Sheene Biopic In Development
A feature-length biopic of the late Barry Sheene is set to go into production later this year and should hit cinemas some time in 2017.
A joint project between UK firm Deep Springs Pictures and Australia’s IO Films, the movie is based on the book Barry by former teammate and friend Steve Parrish and journalist and MotoGP commentator Nick Harris. While casting for the movie hasn’t started yet, there’s already a trailer on YouTube and a host of big names behind the project.
These include scriptwriters Ian La Frenais and Dick Clement, with credits including The Commitments and Auf Wiedersehen Pet, and production from Will Stoppard, son of playwright Tom Stoppard.
Parrish and Harris – both men who were there to see Sheene’s career at first hand – are consultants on the project, which promises to add a dose of accuracy and realism.
Will Stoppard said: “We are thrilled to have screenplay writers of Ian & Dick’s calibre. From the beginning it was clear they understood who Barry was and what he stood for. We knew they would deliver material that portrays the uncompromising larger than life character, coupled with the humour and drama that was never far away from Barry. At the same time they have their finger on the pulse of 1970s enabling them to make the most and capture this fascinating era as the backdrop to the movie.
“It’s a rush to be making a movie about Barry Sheene – bringing his story and legacy to the big screen. For me it all started growing up with a mum who was a doctor at a racetrack. I latched on to the thrill of speed early on, and nothing has changed.
“When Barry was thrown into the public eye after his Daytona crash I remember feeling a sense of empathy with this intrepid character and he became a childhood hero of mine. I was fascinated with him and the danger of Grand Prix motorcycle racing, it was a buzz.
“To have a British sporting icon who cheated death, did whatever it took to win, lived life to the full, and conquered the most dangerous sport in the world was inspiring. He was a superstar that transcended his sport, someone we all looked up to and lived our dreams through.

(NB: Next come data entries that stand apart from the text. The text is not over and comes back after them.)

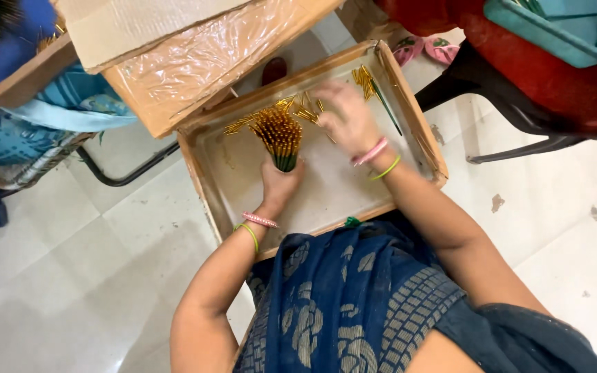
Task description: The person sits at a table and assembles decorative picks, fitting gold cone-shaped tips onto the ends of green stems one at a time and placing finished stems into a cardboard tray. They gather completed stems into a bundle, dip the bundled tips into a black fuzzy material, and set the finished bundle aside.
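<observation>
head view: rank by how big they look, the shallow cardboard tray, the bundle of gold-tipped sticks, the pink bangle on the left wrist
1. Cardboard tray
2. Bundle of gold-tipped sticks, gripped by the left hand
3. Pink bangle

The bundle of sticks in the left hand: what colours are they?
Gold tips on green stems, gripped by the left hand; head view.

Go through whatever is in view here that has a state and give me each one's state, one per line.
Left hand: closed around the bundle's green end.
Bundle of gold-tipped sticks: held upright, tips fanned out.
Right hand: blurred, fingers down on loose sticks.
Loose sticks: scattered flat in the tray.
Cardboard tray: open, on the lap.
Big carton: tilted, plastic-lined.
</observation>
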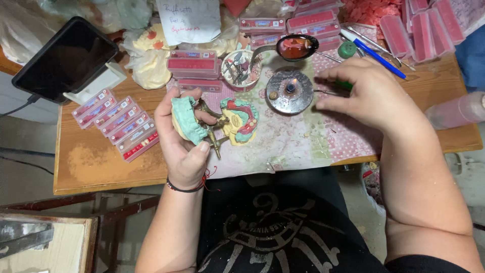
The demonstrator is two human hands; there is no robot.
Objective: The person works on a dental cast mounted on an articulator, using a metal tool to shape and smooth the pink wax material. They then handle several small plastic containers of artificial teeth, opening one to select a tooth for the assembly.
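Observation:
My left hand [183, 142] holds an opened brass dental articulator [214, 132] with two plaster jaw casts; the green cast [185, 118] rests in my palm and the other cast [242, 120], with pink wax and teeth, lies open to the right. My right hand [369, 91] grips a thin metal instrument with a green handle [327, 92], its tip held at the small flame of a round metal spirit burner [290, 91].
A wooden table [101, 167] carries a patterned cloth [313, 141], several pink tooth-card boxes [117, 122], more boxes [310, 23] at the back, a spoon of red wax [294, 47], a tool cup [238, 68], a blue pen [376, 53], a tablet [65, 58] and a bottle [457, 108].

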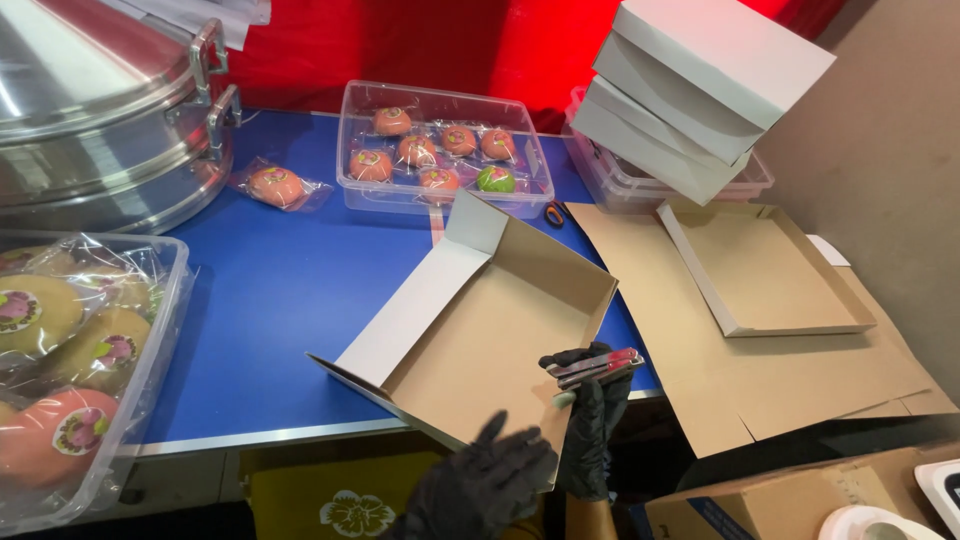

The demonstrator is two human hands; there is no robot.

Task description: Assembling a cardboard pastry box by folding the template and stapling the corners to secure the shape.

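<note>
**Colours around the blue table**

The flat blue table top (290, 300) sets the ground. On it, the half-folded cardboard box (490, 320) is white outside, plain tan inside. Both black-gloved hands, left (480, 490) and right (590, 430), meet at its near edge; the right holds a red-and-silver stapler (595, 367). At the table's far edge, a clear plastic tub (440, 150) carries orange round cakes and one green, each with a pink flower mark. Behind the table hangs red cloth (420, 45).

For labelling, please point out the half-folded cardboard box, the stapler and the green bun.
Half-folded cardboard box (495, 330), head view, on its brown inner floor.
Stapler (592, 367), head view, on its red and metal body.
Green bun (495, 179), head view, on its wrapped top.
</note>
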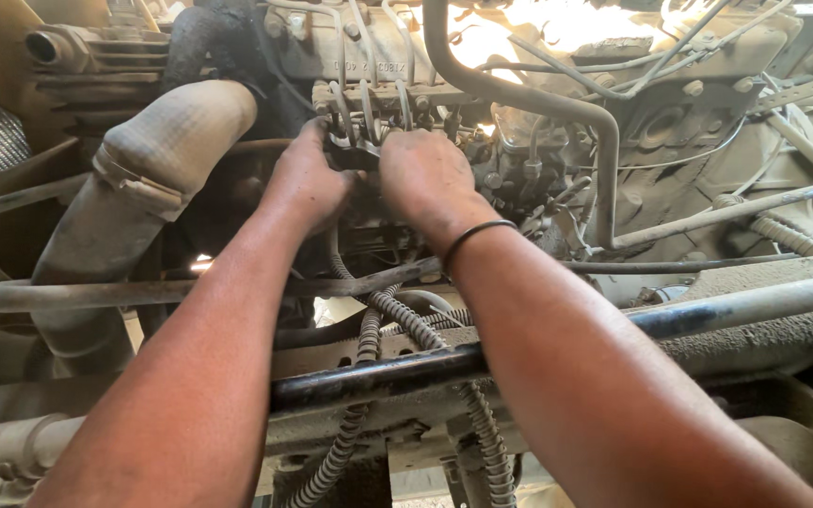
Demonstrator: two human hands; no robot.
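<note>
Both bare hands are up at the centre top of the frame, working on a dust-caked engine. The left hand [308,183] is curled around a small dark metal fitting [355,150] where a cluster of thin steel pipes [369,108] comes down from the grey engine block [359,52]; its fingers are closed on the fitting's left side. The right hand [425,179] presses against the same fitting from the right, fingers bent over it; whether it pinches the part or only rests on it cannot be told, as the fingertips are hidden. A thin black band [474,232] circles the right wrist.

To the upper left, a thick dusty ribbed rubber hose [167,141] bends downward, with a metal clamp on it. A bent grey metal pipe [604,141] runs down right of the hands. Below the forearms, a black steel bar [378,372] crosses the frame, and two corrugated flexible conduits [482,423] hang past it toward the lower edge.
</note>
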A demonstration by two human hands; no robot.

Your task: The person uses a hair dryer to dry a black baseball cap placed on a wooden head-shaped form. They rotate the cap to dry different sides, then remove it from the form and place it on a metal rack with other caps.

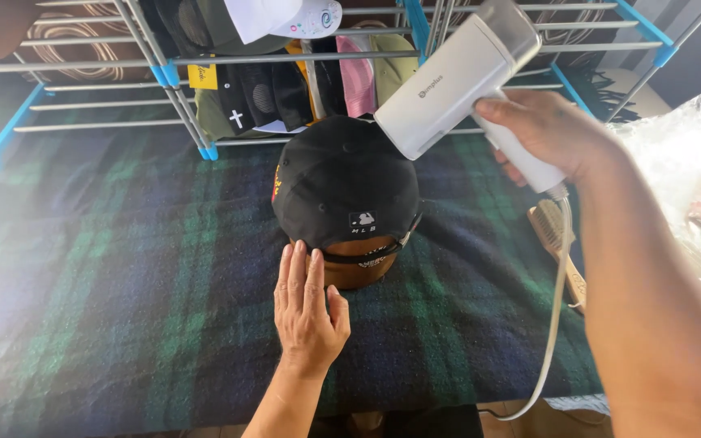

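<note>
White steamer point(456, 77) in raised right hand point(549, 130), left hand point(308, 304) flat by cap point(342, 182).

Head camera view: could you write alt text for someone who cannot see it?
A right hand aims a white steamer at a black cap sitting on a brown form, while the left hand touches the cap's rear edge. They sit on a plaid blanket, with a rack of caps behind and a brush at right.

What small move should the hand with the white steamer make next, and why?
Probably lower the white steamer a little toward the black cap: its head points at the crown but seems apart, while the left hand touches the rim.
</note>
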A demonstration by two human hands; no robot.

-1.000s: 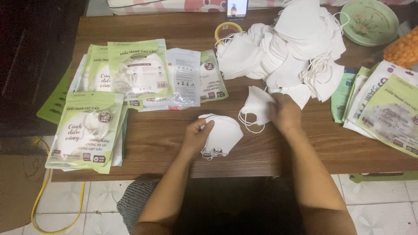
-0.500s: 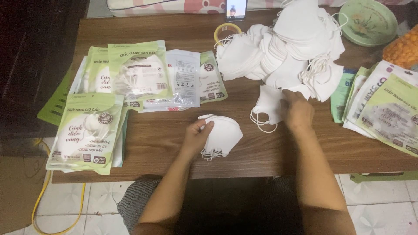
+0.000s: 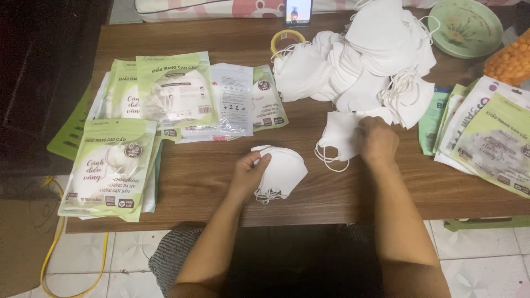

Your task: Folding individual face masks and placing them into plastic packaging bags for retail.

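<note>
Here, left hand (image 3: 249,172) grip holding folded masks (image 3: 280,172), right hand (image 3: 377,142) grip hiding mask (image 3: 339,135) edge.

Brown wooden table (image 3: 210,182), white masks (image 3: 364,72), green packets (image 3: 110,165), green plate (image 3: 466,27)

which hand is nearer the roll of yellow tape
Left, though narrowly. The left hand lies below the roll of yellow tape; the right hand sits further off to its right.
</note>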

“When the project was presented to me I was immediately excited. I knew what the movie had to be – I was doing this film come what may. Making the movie will be fulfilling and we look forward to audiences experiencing what made this icon into a true legend.”
Unsurprisingly, the idea for the Sheene movie came to life on the heels of Ron Howard’s biopic of James Hunt and Niki Lauda, Rush. Sheene’s first 500cc crown came in the same year as Hunt took the F1 championship and he remains the last Briton to take the title. His hard-living lifestyle, a trait shared with his friend Hunt, is still a defining cornerstone of the image of 1970s motorsport.
Moving to Australia on his retirement in the early 80s, Sheene went on to further fame as commentator and TV host. He died from cancer, aged just 52, in 2003.
The new movie is expected to cover the bulk of his top-level career, including the bitter on-track battles with Kenny Roberts and the bone-shattering crashes at Daytona in 1975 and Silverstone in 1982.